# What to work on
Reproduce each line of the material that follows, word for word.

─── Data below ───

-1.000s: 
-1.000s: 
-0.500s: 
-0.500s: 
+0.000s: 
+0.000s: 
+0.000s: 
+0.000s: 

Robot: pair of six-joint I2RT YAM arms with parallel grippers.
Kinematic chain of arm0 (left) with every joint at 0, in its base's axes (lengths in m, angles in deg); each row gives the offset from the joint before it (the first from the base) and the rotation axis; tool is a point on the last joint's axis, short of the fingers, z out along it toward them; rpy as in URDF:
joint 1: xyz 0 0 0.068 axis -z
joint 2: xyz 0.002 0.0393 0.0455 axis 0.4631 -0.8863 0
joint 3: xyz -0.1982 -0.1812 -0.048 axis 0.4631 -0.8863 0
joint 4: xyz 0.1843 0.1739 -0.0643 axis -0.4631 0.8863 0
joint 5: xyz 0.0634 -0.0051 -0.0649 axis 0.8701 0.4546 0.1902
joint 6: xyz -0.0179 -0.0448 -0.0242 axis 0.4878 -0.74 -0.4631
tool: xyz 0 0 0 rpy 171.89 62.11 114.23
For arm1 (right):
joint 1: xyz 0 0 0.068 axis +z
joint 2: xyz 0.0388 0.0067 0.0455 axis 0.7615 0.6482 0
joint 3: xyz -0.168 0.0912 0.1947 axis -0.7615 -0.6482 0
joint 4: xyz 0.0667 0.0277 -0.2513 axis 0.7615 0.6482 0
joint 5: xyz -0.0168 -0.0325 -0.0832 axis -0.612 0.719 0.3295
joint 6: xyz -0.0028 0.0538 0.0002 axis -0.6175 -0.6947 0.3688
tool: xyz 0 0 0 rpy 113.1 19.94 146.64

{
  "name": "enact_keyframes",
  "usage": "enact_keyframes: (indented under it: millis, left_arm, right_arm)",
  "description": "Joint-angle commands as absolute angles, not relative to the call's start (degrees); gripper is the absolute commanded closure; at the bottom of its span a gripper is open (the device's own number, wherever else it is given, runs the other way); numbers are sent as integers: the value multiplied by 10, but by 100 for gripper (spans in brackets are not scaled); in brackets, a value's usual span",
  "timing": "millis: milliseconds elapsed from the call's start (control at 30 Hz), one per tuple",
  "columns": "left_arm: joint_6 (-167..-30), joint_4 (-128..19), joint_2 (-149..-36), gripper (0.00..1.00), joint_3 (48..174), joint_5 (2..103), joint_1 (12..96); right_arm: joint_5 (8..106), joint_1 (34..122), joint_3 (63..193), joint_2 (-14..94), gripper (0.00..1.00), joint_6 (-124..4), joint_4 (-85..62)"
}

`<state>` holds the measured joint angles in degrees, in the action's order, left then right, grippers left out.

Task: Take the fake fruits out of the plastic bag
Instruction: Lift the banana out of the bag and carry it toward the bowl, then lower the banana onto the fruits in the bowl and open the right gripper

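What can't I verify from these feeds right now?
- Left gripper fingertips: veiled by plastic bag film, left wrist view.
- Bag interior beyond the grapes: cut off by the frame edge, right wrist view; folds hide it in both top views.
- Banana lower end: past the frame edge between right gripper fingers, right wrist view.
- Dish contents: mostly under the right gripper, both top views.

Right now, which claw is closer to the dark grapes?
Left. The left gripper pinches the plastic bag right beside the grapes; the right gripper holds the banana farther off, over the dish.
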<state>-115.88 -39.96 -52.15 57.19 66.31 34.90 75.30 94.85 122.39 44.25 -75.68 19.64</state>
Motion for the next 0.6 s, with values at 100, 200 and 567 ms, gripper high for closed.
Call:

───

# The completed task
-1.000s: 
-1.000s: 
-0.500s: 
-0.500s: 
+0.000s: 
+0.000s: 
+0.000s: 
+0.000s: 

Robot: pair of six-joint I2RT YAM arms with parallel grippers.
Kinematic chain of arm0 (left) with every joint at 0, in its base's axes (lengths in m, angles in deg); each row gives the offset from the joint before it (the first from the base) and the rotation axis; tool is a point on the last joint's axis, short of the fingers, z out along it toward them; rpy as in URDF:
joint 1: xyz 0 0 0.068 axis -z
joint 2: xyz 0.002 0.0393 0.0455 axis 0.4631 -0.8863 0
joint 3: xyz -0.1982 -0.1812 -0.048 axis 0.4631 -0.8863 0
joint 4: xyz 0.1843 0.1739 -0.0643 axis -0.4631 0.8863 0
joint 5: xyz 0.0634 -0.0051 -0.0649 axis 0.8701 0.4546 0.1902
joint 6: xyz -0.0179 -0.0448 -0.0242 axis 0.4878 -0.74 -0.4631
tool: xyz 0 0 0 rpy 171.89 62.11 114.23
For arm1 (right):
joint 1: xyz 0 0 0.068 axis +z
joint 2: xyz 0.0388 0.0067 0.0455 axis 0.7615 0.6482 0
joint 3: xyz -0.168 0.0912 0.1947 axis -0.7615 -0.6482 0
joint 4: xyz 0.0667 0.0277 -0.2513 axis 0.7615 0.6482 0
joint 5: xyz -0.0168 -0.0325 -0.0832 axis -0.612 0.719 0.3295
joint 6: xyz -0.0028 0.0538 0.0002 axis -0.6175 -0.6947 0.3688
tool: xyz 0 0 0 rpy 113.1 19.94 146.64

{
  "name": "enact_keyframes",
  "usage": "enact_keyframes: (indented under it: millis, left_arm, right_arm)",
  "description": "Joint-angle commands as absolute angles, not relative to the call's start (degrees); gripper is the absolute commanded closure; at the bottom of its span a gripper is open (the device's own number, wherever else it is given, runs the other way); numbers are sent as integers: the value multiplied by 10, but by 100 for gripper (spans in brackets are not scaled); in brackets, a value's usual span",
  "timing": "millis: milliseconds elapsed from the call's start (control at 30 Hz), one per tuple",
  "columns": "left_arm: joint_6 (-167..-30), joint_4 (-128..19), joint_2 (-149..-36), gripper (0.00..1.00), joint_3 (48..174), joint_5 (2..103), joint_1 (12..96); right_arm: joint_5 (8..106), joint_1 (34..122), joint_3 (63..193), joint_2 (-14..94), gripper (0.00..1.00), joint_6 (-124..4), joint_4 (-85..62)"
}

`<state>` holds the measured joint angles in degrees, in the action's order, left then right, grippers left out.

Task: Take the fake fruits out of the plastic bag
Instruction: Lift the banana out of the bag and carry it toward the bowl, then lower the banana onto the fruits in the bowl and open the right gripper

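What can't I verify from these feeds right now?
- Left gripper fingertips: veiled by plastic bag film, left wrist view.
- Bag interior beyond the grapes: cut off by the frame edge, right wrist view; folds hide it in both top views.
- Banana lower end: past the frame edge between right gripper fingers, right wrist view.
- Dish contents: mostly under the right gripper, both top views.

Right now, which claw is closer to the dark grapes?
Left. The left gripper pinches the plastic bag right beside the grapes; the right gripper holds the banana farther off, over the dish.
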<state>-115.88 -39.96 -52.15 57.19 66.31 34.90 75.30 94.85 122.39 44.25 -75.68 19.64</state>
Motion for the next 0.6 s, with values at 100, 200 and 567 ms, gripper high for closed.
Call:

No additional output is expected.